Patrick had been trying so hard to keep me occupied, but it wasn't working. The only thing that would make me feel okay was for Brendon to be okay. He deserved the world, not what was happening to him. I don't know who messed up in the blueprints for Brendon's life, but they messed up big time. His soul was so gentle and kind; he doesn't deserve what life gave him.

"Hannah called last night while you were asleep," Patrick said, trying to offer me what little support he could, "Brendon was awake and okay, just a little scared."

I didn't respond to my friend. It made me angry to think that he didn't wake me up to talk to my boyfriend when he knew how much it hurt me to believe that he was sitting in a hospital scared to death, and I wasn't there to protect him.

"I asked Hannah and if I should wake you up, but she said to let you sleep. She sounded a little tired and overwhelmed, and I think Brendon was a little stressed too." Patrick recapped the phone conversation for me.

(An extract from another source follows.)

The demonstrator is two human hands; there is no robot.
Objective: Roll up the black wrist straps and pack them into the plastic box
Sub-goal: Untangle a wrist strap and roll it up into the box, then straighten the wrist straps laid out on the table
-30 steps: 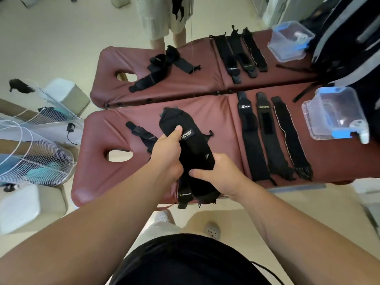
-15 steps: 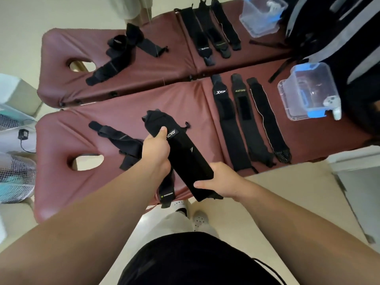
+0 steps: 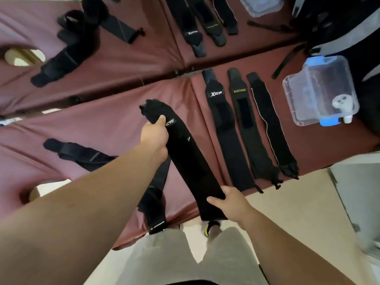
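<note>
While both hands' fingers (image 3: 162,118) pinch its ends, the black wrist strap (image 3: 189,161) hangs between them, soft, light and limp, best rolled from one end.

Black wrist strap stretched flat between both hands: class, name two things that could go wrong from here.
1. The black wrist strap overhangs the maroon padded table; if the right hand lets go, that end may drop.
2. The left hand also pinches a second black strap with a yellow-printed tag, which could tangle into the roll.
</note>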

Even if I could force my tongue to shape the syllables, no words could summarize the thoughts that raced through my head. So, once again, I allowed silence to fill the air like carbon monoxide gas. Creeping up - almost unnoticed - until it strangles you without warning. Patrick was noticeably uncomfortable. I, however, welcomed the hand around my throat that squeezed around my throat. I wanted everything to end.

"Dallon, do you wanna watch Doctor Who?" Patrick asked, obviously realizing that I was diving down the pit into self-hatred.

I just shook my head, not having the will to make my mouth form words. All I wanted to do was sit here and be depressed. Sometimes that's all you can do, and when you wake up the next morning, you hope it has passed, but if it hasn't, you have to push through anyway. I just needed today to be depressed, tomorrow I might have the energy to fight it, but not today.